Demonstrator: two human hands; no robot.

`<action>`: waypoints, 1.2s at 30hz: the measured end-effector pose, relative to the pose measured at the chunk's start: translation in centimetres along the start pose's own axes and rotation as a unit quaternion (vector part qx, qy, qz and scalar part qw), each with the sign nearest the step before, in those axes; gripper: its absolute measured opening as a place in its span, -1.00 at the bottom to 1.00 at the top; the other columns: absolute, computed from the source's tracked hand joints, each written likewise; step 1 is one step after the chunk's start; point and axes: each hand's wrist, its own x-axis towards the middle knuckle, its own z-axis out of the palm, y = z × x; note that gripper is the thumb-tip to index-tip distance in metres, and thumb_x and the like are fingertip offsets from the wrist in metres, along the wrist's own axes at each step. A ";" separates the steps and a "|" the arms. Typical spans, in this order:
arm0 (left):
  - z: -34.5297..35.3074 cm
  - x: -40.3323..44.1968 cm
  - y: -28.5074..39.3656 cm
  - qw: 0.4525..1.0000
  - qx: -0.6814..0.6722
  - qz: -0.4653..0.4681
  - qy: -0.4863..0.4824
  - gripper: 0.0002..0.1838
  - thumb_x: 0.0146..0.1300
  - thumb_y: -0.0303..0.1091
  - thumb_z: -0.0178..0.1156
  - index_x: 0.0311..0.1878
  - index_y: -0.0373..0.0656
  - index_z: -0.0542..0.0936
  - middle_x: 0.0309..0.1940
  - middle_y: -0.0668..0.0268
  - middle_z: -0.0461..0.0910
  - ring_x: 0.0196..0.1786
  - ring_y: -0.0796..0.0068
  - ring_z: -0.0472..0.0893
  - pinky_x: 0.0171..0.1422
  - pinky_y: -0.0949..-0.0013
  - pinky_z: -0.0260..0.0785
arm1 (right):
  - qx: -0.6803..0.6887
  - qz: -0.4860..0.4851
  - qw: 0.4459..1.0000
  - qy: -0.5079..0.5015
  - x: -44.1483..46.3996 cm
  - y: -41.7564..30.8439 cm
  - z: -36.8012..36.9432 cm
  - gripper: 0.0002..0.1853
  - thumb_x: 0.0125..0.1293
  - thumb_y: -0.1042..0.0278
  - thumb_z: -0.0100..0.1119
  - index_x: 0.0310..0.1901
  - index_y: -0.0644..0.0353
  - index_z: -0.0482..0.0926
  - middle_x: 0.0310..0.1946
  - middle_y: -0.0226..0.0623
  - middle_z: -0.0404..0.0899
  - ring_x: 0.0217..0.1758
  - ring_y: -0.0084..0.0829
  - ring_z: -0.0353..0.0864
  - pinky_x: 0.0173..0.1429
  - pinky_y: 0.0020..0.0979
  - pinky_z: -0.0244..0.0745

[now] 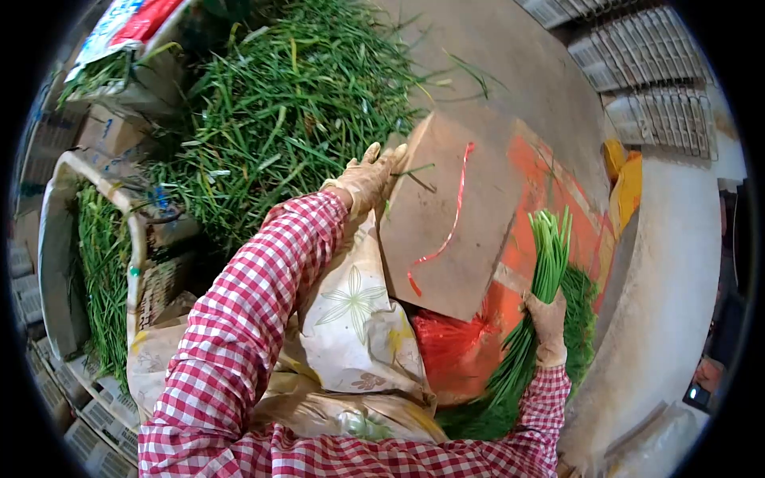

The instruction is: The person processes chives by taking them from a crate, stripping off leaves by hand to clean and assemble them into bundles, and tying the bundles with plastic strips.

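Observation:
My right hand (pixel 547 323), in a pale glove, is wrapped round a bunch of green chives (pixel 550 255); the light cut ends point up and away from me. Under its long dark leaves lies a larger heap of chives (pixel 580 319). My left hand (pixel 366 177), also gloved, reaches forward with fingers stretched and apart, beside the left edge of a brown cardboard sheet (pixel 434 215). A thin red-and-white tie strip (pixel 454 223) lies across the cardboard. Next to the left fingers spreads a big loose pile of green leaves (pixel 295 111).
Red plastic (pixel 450 342) sticks out below the cardboard. At left, a frame-handled container (pixel 131 239) holds more greens. A white wall (pixel 669 271) runs along the right, with a yellow bag (pixel 625 183) against it and stacked grey crates (pixel 637 48) beyond. Patterned cloth (pixel 358 319) covers my lap.

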 end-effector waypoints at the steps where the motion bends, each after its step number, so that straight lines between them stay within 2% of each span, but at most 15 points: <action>1: 0.1 0.2 0.4 0.994 -0.082 -0.017 -0.067 0.02 0.03 -0.63 0.18 0.47 0.19 -0.14 0.27 0.06 0.28 0.36 0.08 0.21 0.32 0.09 0.20 | -0.033 0.008 0.999 -0.006 0.1 -0.2 -0.2 -0.81 0.07 0.50 0.20 -0.29 0.29 0.42 -0.51 -0.35 0.49 -0.56 -0.53 0.50 -0.43 -0.46 0.41; 5: 0.6 -1.5 -2.6 0.992 -0.103 0.072 -0.032 -0.65 0.22 -0.45 0.04 0.09 -0.08 0.52 -0.19 0.04 0.58 -0.16 0.19 0.60 -0.11 0.22 0.47 | -0.193 -0.083 0.978 -0.002 2.1 -1.1 0.9 -0.60 0.03 0.39 0.26 -0.05 0.24 0.48 -0.38 -0.20 0.57 -0.37 -0.31 0.59 -0.26 -0.32 0.48; 8: -5.5 -2.5 -10.3 0.938 -0.304 0.037 0.165 -0.62 0.28 -0.40 0.08 0.18 -0.09 0.45 0.08 0.20 0.46 -0.07 0.32 0.56 -0.05 0.33 0.50 | -0.295 -0.259 0.919 0.014 4.9 -2.4 3.5 -0.41 0.00 0.37 0.29 0.15 0.13 0.42 -0.28 -0.13 0.59 -0.29 -0.15 0.60 -0.20 -0.25 0.50; 11: -10.8 -5.9 -16.2 0.743 -0.602 -0.134 0.259 -0.47 0.35 -0.27 0.08 0.34 -0.12 0.23 0.33 0.18 0.25 0.03 0.32 0.53 0.02 0.32 0.48 | -0.360 -0.392 0.846 -0.013 7.1 -3.1 6.4 -0.26 -0.03 0.38 0.31 0.28 0.07 0.30 -0.22 -0.09 0.59 -0.27 -0.07 0.59 -0.17 -0.21 0.51; 14: -9.2 -14.1 -16.0 0.892 -0.344 -0.265 0.123 -0.43 0.18 -0.13 0.30 0.13 -0.35 0.45 0.05 0.11 0.54 -0.01 0.41 0.55 0.06 0.35 0.42 | -0.434 -0.362 0.815 -0.128 9.6 -4.4 11.1 -0.08 -0.04 0.18 0.40 0.37 0.12 0.13 -0.07 -0.03 0.54 -0.14 -0.04 0.55 0.00 -0.20 0.46; 15: -2.8 -16.1 -18.5 0.864 -0.342 -0.276 0.246 -0.51 0.14 -0.09 0.33 -0.07 -0.37 0.58 -0.29 0.16 0.66 -0.21 0.38 0.58 -0.07 0.31 0.42 | -0.349 -0.449 0.815 -0.111 10.3 -3.7 12.5 -0.02 -0.04 -0.04 0.36 0.38 0.16 0.10 0.04 0.00 0.46 0.00 -0.01 0.47 0.12 -0.13 0.35; 16: -0.3 -19.5 -17.7 0.828 -0.398 -0.300 0.258 -0.48 0.17 -0.03 0.28 -0.08 -0.38 0.59 -0.30 0.07 0.65 -0.21 0.26 0.61 -0.08 0.26 0.42 | -0.266 -0.520 0.807 -0.092 9.8 -4.0 13.2 0.07 -0.05 -0.26 0.32 0.38 0.20 0.07 0.14 0.02 0.39 0.14 0.01 0.39 0.25 -0.05 0.23; 18: 7.7 -24.2 -18.7 0.877 -0.181 -0.376 0.236 -0.35 0.27 0.18 0.00 -0.10 -0.37 0.59 -0.11 -0.06 0.58 -0.04 0.00 0.57 0.04 0.16 0.38 | -0.360 -0.526 0.770 -0.041 10.6 -1.2 15.0 0.22 -0.14 -0.59 0.07 0.39 0.24 0.03 0.31 -0.02 0.18 0.36 0.02 0.12 0.40 0.09 -0.12; 21: 17.3 -28.4 -18.6 0.478 -0.434 -0.710 0.280 -0.32 0.25 0.24 0.02 0.10 -0.25 0.48 -0.04 0.12 0.55 -0.06 0.14 0.52 0.02 0.14 0.36 | -0.360 -0.529 0.768 -0.036 10.8 0.6 15.2 0.18 -0.09 -0.58 0.05 0.39 0.21 0.04 0.36 -0.08 0.13 0.41 -0.02 0.07 0.43 0.14 -0.22; 24: 25.6 -32.1 -19.7 0.361 -0.611 -0.655 0.260 -0.17 0.20 0.34 -0.01 0.30 -0.16 0.26 0.17 0.00 0.34 0.15 0.08 0.38 0.19 0.04 0.27 | -0.357 -0.542 0.760 -0.015 9.9 -0.8 15.3 0.06 0.02 -0.47 0.07 0.40 0.13 0.04 0.35 -0.14 0.16 0.39 -0.06 0.12 0.43 0.14 -0.20; 26: 21.2 -30.9 -15.9 0.188 -0.741 -0.598 0.241 0.10 0.07 0.48 0.00 0.47 -0.10 -0.09 0.43 -0.07 -0.06 0.42 -0.06 0.09 0.37 -0.12 0.10 | -0.382 -0.521 0.763 0.016 10.2 -0.4 15.8 0.00 0.06 -0.43 0.05 0.39 0.09 0.06 0.34 -0.17 0.19 0.37 -0.10 0.16 0.42 0.14 -0.16; 29: 20.5 -27.8 -16.4 0.133 -0.711 -0.625 0.294 0.25 -0.14 0.66 -0.05 0.49 0.01 -0.15 0.47 0.06 -0.10 0.44 -0.16 -0.02 0.37 -0.19 0.02 | -0.397 -0.508 0.764 0.025 10.1 -0.6 16.0 -0.01 0.04 -0.42 0.05 0.38 0.09 0.08 0.31 -0.16 0.22 0.34 -0.11 0.20 0.40 0.11 -0.09; 33: 17.3 -23.8 -15.0 0.299 -0.767 -0.499 0.270 0.23 -0.16 0.67 -0.04 0.50 0.17 -0.19 0.50 0.24 -0.19 0.45 -0.15 -0.01 0.40 -0.14 -0.01 | -0.407 -0.502 0.763 0.009 9.9 -1.3 15.9 -0.05 0.08 -0.35 0.05 0.36 0.19 0.11 0.33 -0.11 0.21 0.36 -0.08 0.18 0.43 0.01 -0.08; 35: 18.2 -18.6 -16.9 0.268 -0.809 -0.430 0.296 0.37 -0.37 0.70 0.08 0.48 0.24 -0.27 0.46 0.03 -0.10 0.42 -0.17 0.05 0.40 -0.13 -0.06 | -0.420 -0.494 0.761 0.011 9.8 -1.0 15.8 -0.05 0.07 -0.32 0.07 0.36 0.21 0.12 0.33 -0.09 0.21 0.35 -0.07 0.18 0.43 0.01 -0.07; 36: 18.9 -15.1 -19.1 0.250 -0.830 -0.386 0.315 0.16 -0.25 0.57 0.14 0.38 0.18 -0.03 0.33 0.11 0.11 0.30 0.00 0.21 0.33 -0.07 0.08 | -0.433 -0.488 0.758 0.010 9.8 -1.0 15.8 -0.05 0.06 -0.30 0.10 0.35 0.22 0.13 0.33 -0.08 0.21 0.35 -0.07 0.18 0.43 0.00 -0.07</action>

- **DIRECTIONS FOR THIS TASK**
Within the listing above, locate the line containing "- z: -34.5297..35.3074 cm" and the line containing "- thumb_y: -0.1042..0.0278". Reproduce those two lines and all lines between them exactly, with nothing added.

- **TASK ANSWER**
  - z: -34.5297..35.3074 cm
  - x: -40.3323..44.1968 cm
  - y: -28.5074..39.3656 cm
  - qw: 0.4525..1.0000
  - qx: -0.6814..0.6722
  - qz: -0.4653..0.4681
  - qy: -0.4863..0.4824
  - gripper: 0.0002..0.1838
  - thumb_x: 0.0146..0.1300
  - thumb_y: -0.0303..0.1091
  - thumb_z: -0.0178..0.1156
  - index_x: 0.0311..0.1878
  - index_y: -0.0373..0.0656
  - index_z: -0.0542..0.0936
  - middle_x: 0.0309..0.1940
  - middle_y: -0.0668..0.0268
  - middle_z: -0.0461..0.0910
  - ring_x: 0.0196..0.1786
  - ring_y: -0.0796..0.0068
  - ring_z: -0.0472..0.0893
  - pinky_x: 0.0171..0.1422
  - pinky_y: -0.0949..-0.0013
  - pinky_z: -0.0260..0.0785
arm1 (right):
  - qx: -0.6803..0.6887
  - qz: -0.4860..0.4851
  - qw: 0.4459..1.0000
  - qy: -0.5079..0.5015
  - x: -44.1483..46.3996 cm
  - y: -41.7564..30.8439 cm
  - z: -36.8012..36.9432 cm
  - gripper: 0.0002..0.1853
  - thumb_x: 0.0125..0.1293
  - thumb_y: -0.1042..0.0278

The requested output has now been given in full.